改行を繰り返した文章や時候の挨拶などから始まる文章は、忙しい相手にとっては煩わしく感じる場合もあるものです。
訃報をメールで伝える方法
ここまでは、訃報を伝えた側の遺族に対してかけるお悔やみのメールを解説しました。
ここからは、訃報そのものをメールで伝える方法を解説します。
メールに記載する内容
訃報メールに記載する内容は次のとおりです。
- 亡くなった日時
- 亡くなった時の年齢
- 亡くなった場所
- 死因(事故死・自殺の場合は記載しない)
- 社葬などを行う際は施主や葬儀委員長の氏名
- 「香典」「弔電」「供物」の受取について
- 葬儀形態
- 葬儀の日時
- 葬儀会場名(住所・電話番号)
- 喪主の氏名
なお、家族葬や直葬などで一般の弔問客を受け入れない葬儀を行う場合は、その旨を明確に記載し葬儀会場や葬儀日時については記載しない方が良いでしょう。
訃報をメールで伝える際の注意点
訃報連絡を送る際の注意点は次の5つです。
1. 内容は簡潔にまとめ分かりやすい文章を心掛ける
2. 季節感を表す時候の挨拶は避け本題から記載する
3. 名前・日時の書き間違いに注意する
4. メールを送信する前には相手のアドレスを確認して、その方が本当にメールを送っても良い相手なのかを確認する
5. 忌み言葉は避ける(詳しくは「お悔やみのメールを送る際の注意点」をご覧ください)
訃報をメールで伝える際の例文
訃報をメールで伝える場合は、相手の方との関係性によって文面を変える必要があります。
ここでは、次の関係性別に文例を紹介します。
親せきや近親者に送る例文
件名:○○(送り主氏名)より 訃報のお知らせ
父・○○につきましては、かねてより病気療養中でございましたが、このたび病状が悪化し、去る○○年○○月○○日、○○歳にて永眠いたしました。

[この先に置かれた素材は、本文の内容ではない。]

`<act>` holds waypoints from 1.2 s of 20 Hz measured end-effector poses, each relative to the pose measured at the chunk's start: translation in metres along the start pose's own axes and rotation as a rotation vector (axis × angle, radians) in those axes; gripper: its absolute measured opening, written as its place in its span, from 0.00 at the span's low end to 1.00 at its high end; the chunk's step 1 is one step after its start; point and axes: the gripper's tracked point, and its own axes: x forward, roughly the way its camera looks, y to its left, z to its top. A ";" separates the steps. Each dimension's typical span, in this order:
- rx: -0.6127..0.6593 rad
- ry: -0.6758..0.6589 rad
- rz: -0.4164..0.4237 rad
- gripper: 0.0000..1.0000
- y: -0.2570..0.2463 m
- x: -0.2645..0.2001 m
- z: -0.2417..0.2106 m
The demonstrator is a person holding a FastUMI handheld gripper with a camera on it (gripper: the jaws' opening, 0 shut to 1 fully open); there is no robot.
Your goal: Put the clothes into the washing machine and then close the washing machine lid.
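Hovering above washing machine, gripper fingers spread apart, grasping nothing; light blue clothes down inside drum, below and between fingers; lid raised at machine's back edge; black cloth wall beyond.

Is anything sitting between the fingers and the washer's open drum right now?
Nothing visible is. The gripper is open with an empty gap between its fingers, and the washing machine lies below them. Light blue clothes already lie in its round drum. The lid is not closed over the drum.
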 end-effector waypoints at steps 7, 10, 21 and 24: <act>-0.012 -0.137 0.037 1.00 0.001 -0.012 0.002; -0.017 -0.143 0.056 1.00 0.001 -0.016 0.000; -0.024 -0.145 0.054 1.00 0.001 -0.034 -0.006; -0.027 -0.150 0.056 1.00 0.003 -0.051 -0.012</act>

生前はみなさまにとても良くしていただき 本当にありがとうございました。
なお、通夜ならびに葬儀・告別式は下記の日程で執り行います。
通夜:○○月○○日(○○曜日)○○時から
葬儀・告別式:○○月○○日(○○曜日)○○時から
斎場:○○会館(住所:○○/電話:○○)
喪主:○○(喪主の氏名)(故人との続柄)
勤務先に送る例文
件名:○○(送り主氏名)より○○部(部署名)○○(連絡する方の氏名)様へ訃報のお知らせ
実母が病気療養中でしたが、このたび逝去いたしました。
死亡者氏名:○○(亡くなった方の氏名)(享年○○歳)
続柄:実母
死亡日時:○○年○○月○○日
その他連絡事項:6月15日~6月20日の5日間、慶弔休暇を取得いたします(連絡先携帯電話番号○○)
喪主:○○(喪主の氏名)(故人との続柄)尚、葬儀は故人の遺志により家族葬で取り行うこととなりました。

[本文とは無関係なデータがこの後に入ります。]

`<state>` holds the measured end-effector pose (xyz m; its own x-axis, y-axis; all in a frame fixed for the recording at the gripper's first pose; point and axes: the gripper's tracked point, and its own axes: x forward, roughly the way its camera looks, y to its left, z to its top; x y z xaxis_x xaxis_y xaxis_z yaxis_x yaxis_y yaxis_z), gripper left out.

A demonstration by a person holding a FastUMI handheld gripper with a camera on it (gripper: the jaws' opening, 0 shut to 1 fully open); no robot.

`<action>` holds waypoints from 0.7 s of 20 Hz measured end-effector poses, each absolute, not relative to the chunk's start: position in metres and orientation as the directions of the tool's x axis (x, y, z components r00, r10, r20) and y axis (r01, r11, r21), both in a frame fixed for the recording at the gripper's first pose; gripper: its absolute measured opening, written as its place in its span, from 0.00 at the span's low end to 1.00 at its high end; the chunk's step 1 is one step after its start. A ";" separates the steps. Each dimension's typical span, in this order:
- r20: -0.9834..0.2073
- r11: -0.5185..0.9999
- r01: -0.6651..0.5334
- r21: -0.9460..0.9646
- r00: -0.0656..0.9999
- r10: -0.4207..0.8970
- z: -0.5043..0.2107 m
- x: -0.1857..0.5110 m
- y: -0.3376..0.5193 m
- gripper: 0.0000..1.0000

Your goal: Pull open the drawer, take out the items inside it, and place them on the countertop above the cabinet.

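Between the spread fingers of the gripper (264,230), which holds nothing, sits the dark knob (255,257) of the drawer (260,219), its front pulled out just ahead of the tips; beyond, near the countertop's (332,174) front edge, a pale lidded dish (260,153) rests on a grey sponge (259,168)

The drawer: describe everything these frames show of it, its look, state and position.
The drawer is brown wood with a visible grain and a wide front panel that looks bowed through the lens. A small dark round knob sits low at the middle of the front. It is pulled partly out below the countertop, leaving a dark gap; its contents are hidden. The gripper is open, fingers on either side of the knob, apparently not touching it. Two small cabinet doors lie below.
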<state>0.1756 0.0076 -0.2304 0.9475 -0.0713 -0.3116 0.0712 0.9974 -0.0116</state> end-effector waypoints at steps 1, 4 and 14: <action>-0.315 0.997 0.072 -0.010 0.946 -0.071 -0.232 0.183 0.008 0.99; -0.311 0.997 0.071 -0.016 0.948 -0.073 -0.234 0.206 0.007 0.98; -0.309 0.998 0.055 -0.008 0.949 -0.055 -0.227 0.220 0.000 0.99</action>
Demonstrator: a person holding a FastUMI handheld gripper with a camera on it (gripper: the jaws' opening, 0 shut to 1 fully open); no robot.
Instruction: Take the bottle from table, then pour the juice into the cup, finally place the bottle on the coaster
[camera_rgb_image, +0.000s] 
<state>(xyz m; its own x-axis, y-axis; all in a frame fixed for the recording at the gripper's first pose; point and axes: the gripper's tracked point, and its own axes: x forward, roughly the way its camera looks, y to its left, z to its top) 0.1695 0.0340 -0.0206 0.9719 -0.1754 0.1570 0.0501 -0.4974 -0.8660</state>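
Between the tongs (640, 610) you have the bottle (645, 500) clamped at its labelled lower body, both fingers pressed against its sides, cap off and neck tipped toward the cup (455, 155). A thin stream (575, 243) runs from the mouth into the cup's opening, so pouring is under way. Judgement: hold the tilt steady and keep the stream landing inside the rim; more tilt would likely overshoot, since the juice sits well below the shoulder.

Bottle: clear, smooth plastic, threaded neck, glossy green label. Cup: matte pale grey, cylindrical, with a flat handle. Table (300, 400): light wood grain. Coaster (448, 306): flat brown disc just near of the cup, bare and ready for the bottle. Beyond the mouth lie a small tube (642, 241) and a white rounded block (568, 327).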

そのため、ご弔問・御香典・御供物・御供花などのご厚志につきましては謹んで辞退申し上げます。ご迷惑をおかけいたしますが、何卒よろしくお願い申し上げます。
○○部(所属部署名) ○○(送り主氏名))
一般的なお悔やみの言葉
最後に、口頭やメールを問わず、一般的なお悔やみの言葉を紹介します。
遺族の方にどのような声をかければ良いのかわからない場合は、ここで紹介する文章でお悔やみの言葉を述べればマナー違反とはなりませんので、参考にしてみてください。
- この度は心からお悔やみ申し上げます
- この度は誠にご愁傷さまでございます。心からお悔やみ申し上げます。
- この度のご不幸、誠に残念でなりません。どうかお力落としなさいませんように
- この度は、思いがけないことでさぞかしお力落としのこととお察しいたします。心よりご冥福をお祈り申し上げます
- このたびは、思いがけないことで、さぞ、お力落としでございましょう。心からお悔やみ申し上げます
まとめ
つい数年前までは、お悔やみの言葉をメールで伝える行為は不誠実だと考えられていましたが、現在ではメールで訃報を知ることもお悔やみを述べることも、何ら珍しい行為ではなくなりました。

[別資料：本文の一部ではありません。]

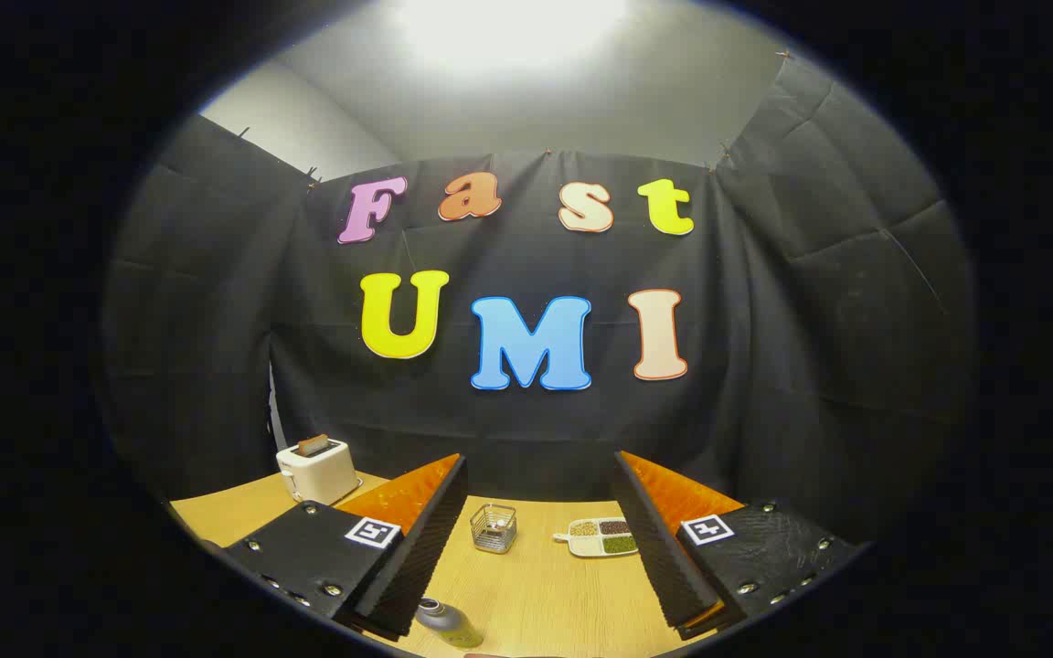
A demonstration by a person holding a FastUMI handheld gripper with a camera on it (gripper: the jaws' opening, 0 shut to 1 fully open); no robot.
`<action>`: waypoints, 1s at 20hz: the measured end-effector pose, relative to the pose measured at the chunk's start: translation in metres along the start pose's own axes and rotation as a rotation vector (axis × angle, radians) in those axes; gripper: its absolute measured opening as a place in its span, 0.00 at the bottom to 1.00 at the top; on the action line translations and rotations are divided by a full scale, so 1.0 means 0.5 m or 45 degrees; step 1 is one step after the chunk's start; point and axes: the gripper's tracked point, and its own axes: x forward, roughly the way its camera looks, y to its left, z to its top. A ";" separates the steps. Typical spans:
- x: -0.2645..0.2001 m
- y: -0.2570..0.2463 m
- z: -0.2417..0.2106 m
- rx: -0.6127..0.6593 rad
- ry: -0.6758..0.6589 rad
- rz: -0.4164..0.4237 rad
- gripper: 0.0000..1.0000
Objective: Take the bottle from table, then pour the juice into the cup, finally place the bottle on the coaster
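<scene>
1. Tool [540,539] fingers spread wide, released, nothing between them.
2. Bottle [447,623] stands on the wooden worktop [545,594], just beside the left finger's near end.
3. Wire basket [494,528] and divided dish [601,537] sit beyond, between the fingers.
4. Toaster [316,468] far left, near the booth wall.

I have the tongs [540,539] spread wide, nothing between the two fingers. The left finger [417,539] and the right finger [659,539] angle in toward each other at the far ends, with a broad gap between them. The tongs sit level, pointing forward, raised above the surface.
</scene>
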 end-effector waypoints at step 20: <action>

このように、お悔やみメールが弔意を示す行為である以上、基本的なマナーを守っていれば何ら問題なく使用することができるというのが現状です。
お悔やみをメールで伝えることのメリットとデメリットを意識し、遺族ごとの状況に配慮しながら使用するお悔やみのメールは、葬儀において今後ますます活用の場が増えて行くことになるでしょう。